Note that -1 is actually not a “real” reward as the game is not over at that point and the opponent still has to play the winning move, which will give them a +1 reward. We’ll handle this specially in the update function.
Perhaps the following diagram helps illustrate the relationships: states have associated values which are the sums of all discounted future rewards, and actions take us from one state to the next and have immediate rewards associated to them. In our case, all the rewards are zero except for a winning action, which has reward 1.
States si with associated values v(si), and (immediate) rewards Ri for the actions leading from state si to si+1.
Assuming that \(s_3\) is a terminal state in this sketch, we have, as an example,
\[ \begin{align*} v(s_1) &= R_1 + \gamma v(s_2) \\ &= R_1 + \gamma (R_2 + \gamma v(s_3)) \\ &= R_1 + \gamma R_2, \end{align*} \]since the terminal state has no further rewards and therefore \(v(s_3) = 0\). For our learned value function, these relationships hold only approximately.
“Reward” is the usual term for the immediate result of a move (which, in our case, is only nonzero for a winning move), and “return” includes both the immediate and all discounted future rewards. Since we are reusing the same variables which previously stored returns to now store the sparse rewards, the nomenclature unfortunately gets a bit muddled in some places.
Changing the update_policy
function
In the update_policy
function, all the code obtaining the model’s logit outputs and
converting them to masked probabilities remains the same, and I won’t reproduce it here again.
As always, you can check out the entire code
in the GitHub repo.
# --- Actor-Critic (A2C): use bootstrapped value estimates --- #
# get new board states resulting from the moves we made
new_states = make_moves_batch(states, actions)
# Since the value function is symmetric, we ask what value the resulting state has
# for the opponent (-board) and take the negative value of that.
V_next = -model(-new_states)[1].detach()
# Check for terminal state (move won the game, or the game is drawn)
is_terminal = (returns == 1) | is_board_full_batch(new_states)
# Set value = 0 for terminal states since there can be no further rewards
V_next[is_terminal] = 0.0
# The -1 signal from losses is not a real move reward; handled below.
real_rewards = torch.maximum(returns, torch.zeros_like(returns))
# Value bootstrapping (TD learning):
# target value is reward from this move + discounted value of next state
v_target = real_rewards + REWARD_DISCOUNT * V_next
# For lost games, we force V_next = -1
v_target[returns == -1] = -REWARD_DISCOUNT
# Weight winning/losing moves higher since they are an important signal and rare
weight = torch.ones_like(returns)
weight[returns == 1] = 2.0
weight[returns == -1] = 2.0
value_loss = F.mse_loss(value, v_target, weight=weight, reduction='sum')

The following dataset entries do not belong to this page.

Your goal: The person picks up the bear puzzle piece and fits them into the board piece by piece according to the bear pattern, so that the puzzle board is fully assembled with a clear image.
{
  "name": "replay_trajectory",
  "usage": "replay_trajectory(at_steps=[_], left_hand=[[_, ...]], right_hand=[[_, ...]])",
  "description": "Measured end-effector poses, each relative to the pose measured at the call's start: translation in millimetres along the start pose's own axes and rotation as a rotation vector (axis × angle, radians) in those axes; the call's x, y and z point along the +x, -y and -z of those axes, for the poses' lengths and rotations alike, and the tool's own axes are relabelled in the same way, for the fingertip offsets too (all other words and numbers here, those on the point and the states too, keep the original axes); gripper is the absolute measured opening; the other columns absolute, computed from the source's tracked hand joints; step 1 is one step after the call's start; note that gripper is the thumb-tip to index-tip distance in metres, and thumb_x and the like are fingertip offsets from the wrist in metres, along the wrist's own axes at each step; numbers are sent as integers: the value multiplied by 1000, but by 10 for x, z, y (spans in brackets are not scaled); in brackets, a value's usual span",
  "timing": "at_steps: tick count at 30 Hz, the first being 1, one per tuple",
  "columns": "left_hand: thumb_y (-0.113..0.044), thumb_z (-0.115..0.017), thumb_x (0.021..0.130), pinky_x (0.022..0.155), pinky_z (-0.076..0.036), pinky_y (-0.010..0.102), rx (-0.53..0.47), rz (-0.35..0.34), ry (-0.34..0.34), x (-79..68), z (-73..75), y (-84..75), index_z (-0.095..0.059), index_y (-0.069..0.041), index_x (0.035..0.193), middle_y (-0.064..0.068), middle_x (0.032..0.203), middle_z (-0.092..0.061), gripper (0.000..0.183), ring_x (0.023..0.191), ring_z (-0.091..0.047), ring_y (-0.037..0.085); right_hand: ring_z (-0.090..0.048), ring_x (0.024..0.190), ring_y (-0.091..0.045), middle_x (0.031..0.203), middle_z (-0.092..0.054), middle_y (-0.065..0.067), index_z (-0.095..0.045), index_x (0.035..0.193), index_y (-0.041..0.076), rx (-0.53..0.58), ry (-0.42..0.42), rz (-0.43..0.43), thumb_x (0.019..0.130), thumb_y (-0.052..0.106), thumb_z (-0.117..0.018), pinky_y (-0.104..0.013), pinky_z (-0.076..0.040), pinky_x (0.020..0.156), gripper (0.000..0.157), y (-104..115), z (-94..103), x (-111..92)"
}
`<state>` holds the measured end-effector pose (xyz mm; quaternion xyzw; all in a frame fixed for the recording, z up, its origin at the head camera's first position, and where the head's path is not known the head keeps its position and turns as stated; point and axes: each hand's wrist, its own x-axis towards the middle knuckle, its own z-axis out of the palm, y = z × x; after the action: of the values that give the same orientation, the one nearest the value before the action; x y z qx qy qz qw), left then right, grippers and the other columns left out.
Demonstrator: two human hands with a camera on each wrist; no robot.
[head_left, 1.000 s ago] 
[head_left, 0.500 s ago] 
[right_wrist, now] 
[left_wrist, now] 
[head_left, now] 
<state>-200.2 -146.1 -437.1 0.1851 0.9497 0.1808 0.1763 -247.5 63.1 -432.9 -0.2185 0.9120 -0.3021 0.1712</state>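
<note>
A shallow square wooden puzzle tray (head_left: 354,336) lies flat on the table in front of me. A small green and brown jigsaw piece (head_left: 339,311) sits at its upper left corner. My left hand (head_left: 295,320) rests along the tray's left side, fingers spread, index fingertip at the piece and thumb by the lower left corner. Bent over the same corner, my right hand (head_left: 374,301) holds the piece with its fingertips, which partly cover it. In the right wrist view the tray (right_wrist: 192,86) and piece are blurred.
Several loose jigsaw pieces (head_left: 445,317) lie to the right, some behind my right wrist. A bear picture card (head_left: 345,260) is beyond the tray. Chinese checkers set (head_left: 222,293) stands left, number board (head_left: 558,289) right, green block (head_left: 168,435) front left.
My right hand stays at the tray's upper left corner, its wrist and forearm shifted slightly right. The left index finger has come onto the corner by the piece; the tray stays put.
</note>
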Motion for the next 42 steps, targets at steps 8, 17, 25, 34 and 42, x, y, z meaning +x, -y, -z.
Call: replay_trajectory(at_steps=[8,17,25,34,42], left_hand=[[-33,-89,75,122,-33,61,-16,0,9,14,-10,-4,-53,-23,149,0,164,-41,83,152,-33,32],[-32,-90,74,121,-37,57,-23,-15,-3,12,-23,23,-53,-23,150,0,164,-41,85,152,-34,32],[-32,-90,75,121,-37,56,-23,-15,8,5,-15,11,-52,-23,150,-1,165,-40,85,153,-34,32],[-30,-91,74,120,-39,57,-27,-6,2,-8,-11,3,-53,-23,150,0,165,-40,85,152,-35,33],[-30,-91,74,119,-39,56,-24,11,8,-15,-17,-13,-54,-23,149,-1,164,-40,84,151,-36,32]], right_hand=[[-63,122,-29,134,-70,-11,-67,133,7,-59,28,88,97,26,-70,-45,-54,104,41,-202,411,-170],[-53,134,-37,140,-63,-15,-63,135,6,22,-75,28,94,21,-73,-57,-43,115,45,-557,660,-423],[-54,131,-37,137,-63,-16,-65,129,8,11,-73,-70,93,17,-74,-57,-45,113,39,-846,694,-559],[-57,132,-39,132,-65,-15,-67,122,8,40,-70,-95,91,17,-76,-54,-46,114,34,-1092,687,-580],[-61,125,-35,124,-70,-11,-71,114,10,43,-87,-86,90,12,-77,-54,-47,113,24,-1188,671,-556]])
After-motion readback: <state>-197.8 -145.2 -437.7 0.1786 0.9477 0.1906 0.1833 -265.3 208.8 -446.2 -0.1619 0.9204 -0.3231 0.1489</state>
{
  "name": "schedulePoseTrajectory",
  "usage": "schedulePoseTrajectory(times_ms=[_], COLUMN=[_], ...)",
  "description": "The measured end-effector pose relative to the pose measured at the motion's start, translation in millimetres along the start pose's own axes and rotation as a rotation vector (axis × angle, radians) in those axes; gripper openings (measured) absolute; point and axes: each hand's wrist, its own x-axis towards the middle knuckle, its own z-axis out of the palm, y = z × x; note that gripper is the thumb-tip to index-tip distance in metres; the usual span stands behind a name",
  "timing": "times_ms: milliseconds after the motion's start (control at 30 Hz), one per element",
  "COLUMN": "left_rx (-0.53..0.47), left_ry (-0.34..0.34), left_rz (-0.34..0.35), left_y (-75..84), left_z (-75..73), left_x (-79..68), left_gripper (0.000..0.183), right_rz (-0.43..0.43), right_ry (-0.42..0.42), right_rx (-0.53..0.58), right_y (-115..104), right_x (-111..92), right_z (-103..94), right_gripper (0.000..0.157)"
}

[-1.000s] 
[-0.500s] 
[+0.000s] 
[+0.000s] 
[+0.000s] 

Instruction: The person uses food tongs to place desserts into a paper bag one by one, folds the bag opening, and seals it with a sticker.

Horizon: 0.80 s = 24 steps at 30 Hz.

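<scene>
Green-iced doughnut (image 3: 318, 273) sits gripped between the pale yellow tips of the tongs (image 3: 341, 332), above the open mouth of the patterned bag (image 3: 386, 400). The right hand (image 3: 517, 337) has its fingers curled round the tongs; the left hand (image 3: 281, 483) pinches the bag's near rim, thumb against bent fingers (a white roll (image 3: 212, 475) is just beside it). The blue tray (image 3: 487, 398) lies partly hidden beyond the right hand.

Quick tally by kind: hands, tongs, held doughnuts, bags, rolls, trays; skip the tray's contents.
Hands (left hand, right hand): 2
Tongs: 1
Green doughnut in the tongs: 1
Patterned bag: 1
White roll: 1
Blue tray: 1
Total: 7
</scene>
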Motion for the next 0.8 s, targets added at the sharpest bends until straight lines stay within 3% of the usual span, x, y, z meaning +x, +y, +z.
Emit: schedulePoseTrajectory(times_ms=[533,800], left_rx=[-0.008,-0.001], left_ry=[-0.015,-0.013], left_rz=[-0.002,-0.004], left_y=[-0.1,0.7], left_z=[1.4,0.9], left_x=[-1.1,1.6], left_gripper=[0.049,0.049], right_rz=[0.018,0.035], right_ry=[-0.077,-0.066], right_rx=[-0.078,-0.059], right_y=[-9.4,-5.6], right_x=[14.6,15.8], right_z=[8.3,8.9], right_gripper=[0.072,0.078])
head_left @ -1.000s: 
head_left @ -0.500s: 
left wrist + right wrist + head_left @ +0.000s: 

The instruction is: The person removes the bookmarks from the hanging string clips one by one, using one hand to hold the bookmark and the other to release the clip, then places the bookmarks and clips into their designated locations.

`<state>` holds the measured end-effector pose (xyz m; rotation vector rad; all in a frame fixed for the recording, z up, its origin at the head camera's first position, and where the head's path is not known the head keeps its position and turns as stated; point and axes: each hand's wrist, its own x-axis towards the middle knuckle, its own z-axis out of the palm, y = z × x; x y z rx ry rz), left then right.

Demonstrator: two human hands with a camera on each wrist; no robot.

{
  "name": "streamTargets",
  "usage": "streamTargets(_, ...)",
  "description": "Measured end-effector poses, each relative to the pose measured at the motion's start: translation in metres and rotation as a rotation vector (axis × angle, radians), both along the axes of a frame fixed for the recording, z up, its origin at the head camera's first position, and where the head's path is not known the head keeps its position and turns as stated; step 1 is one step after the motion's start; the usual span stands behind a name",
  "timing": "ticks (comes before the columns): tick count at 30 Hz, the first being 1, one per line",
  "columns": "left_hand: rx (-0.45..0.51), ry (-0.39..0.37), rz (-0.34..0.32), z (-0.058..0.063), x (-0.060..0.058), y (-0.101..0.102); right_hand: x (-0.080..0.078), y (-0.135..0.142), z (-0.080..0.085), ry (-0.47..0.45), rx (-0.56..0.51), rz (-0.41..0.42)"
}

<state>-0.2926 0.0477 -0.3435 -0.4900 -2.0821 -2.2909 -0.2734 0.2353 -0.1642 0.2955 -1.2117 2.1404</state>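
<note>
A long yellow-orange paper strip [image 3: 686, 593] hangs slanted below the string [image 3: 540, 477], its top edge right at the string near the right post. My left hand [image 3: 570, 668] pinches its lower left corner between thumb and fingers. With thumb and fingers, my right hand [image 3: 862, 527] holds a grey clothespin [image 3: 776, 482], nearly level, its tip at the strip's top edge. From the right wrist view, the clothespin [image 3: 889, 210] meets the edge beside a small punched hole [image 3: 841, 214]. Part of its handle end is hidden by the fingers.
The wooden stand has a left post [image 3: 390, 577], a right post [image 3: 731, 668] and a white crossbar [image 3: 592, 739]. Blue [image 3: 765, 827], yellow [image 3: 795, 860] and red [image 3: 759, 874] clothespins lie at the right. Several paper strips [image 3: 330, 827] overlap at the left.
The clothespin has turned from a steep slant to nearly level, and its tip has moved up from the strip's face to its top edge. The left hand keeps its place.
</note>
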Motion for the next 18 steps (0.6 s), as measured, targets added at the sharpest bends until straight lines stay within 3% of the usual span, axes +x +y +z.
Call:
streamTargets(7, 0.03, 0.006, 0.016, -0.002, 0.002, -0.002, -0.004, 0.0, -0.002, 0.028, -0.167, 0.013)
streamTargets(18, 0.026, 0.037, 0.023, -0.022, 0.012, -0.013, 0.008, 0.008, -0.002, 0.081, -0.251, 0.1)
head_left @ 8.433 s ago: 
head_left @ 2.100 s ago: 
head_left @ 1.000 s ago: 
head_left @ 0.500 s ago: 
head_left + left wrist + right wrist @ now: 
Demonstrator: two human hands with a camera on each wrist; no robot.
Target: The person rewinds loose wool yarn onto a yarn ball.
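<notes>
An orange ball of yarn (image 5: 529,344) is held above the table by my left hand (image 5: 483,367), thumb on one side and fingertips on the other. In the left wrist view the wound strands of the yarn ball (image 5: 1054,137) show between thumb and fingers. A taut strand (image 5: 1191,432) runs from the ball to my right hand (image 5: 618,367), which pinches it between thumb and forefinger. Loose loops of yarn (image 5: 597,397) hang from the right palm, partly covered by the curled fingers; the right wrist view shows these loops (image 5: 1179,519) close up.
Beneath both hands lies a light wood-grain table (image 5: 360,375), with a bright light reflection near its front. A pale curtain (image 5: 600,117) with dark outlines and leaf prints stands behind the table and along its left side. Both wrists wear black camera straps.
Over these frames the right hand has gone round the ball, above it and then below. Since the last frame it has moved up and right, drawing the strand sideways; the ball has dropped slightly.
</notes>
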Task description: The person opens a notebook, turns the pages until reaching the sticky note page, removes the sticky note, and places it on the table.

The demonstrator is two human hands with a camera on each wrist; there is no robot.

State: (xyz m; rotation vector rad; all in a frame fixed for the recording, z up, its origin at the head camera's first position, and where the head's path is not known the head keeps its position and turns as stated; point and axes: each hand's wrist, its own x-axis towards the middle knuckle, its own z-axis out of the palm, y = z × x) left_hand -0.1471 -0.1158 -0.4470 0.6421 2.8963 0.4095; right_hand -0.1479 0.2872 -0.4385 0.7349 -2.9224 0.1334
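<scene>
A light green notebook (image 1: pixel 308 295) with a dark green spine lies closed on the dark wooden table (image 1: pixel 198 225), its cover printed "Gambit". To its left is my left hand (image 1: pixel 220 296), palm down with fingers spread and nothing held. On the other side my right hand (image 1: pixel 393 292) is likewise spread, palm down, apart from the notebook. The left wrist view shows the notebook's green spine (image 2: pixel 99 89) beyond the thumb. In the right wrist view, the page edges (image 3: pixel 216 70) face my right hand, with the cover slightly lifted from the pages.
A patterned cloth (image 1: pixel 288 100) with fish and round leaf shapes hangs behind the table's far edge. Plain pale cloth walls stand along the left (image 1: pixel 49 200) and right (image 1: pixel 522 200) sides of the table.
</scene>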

advantage = (v_target - value).detach() # Important! Detach from value network
# --- Calculate Policy Loss ---
# Loss = - Σ [ A_t * log π(a_t | s_t) ]
policy_loss = -(advantage * log_probs_taken).sum()
# add up loss contributions, backpropagate and update model weights
optimizer.zero_grad()
total_loss = policy_loss + VALUE_LOSS_WEIGHT * value_loss \
- ENTROPY_BONUS * entropy.sum()
total_loss.backward()
optimizer.step()
Hopefully the comments get the basic idea across. Let’s go over it in more detail:
First we compute the new board states resulting from the moves we took and ask the value network to rate them to obtain
V_next
. There’s an important point here: in the new board position, it will be the opponent’s move, so we have to feed-new_states
to the value network. This will result in values for the opposing side, but we can flip it again by taking the negative value. This exploits the symmetry of the value function in a zero-sum game, where our outcome is minus the opponent’s outcome.It’s important to
detach()
these value estimates; refer to the discussion in the post on implementing REINFORCE with baseline for details.We then check which moves resulted in a terminal state (win or draw from a full board) and zero out the resulting values:
V_next[is_terminal] = 0.0
, since no further rewards can be earned once the game is over.(The value network can’t learn this on its own since it never sees terminal states during training.)
We take only the nonnegative parts of the input reward vector to clip out the -1 loss signal. As discussed above, this is not an actual move reward, and it will be handled specially.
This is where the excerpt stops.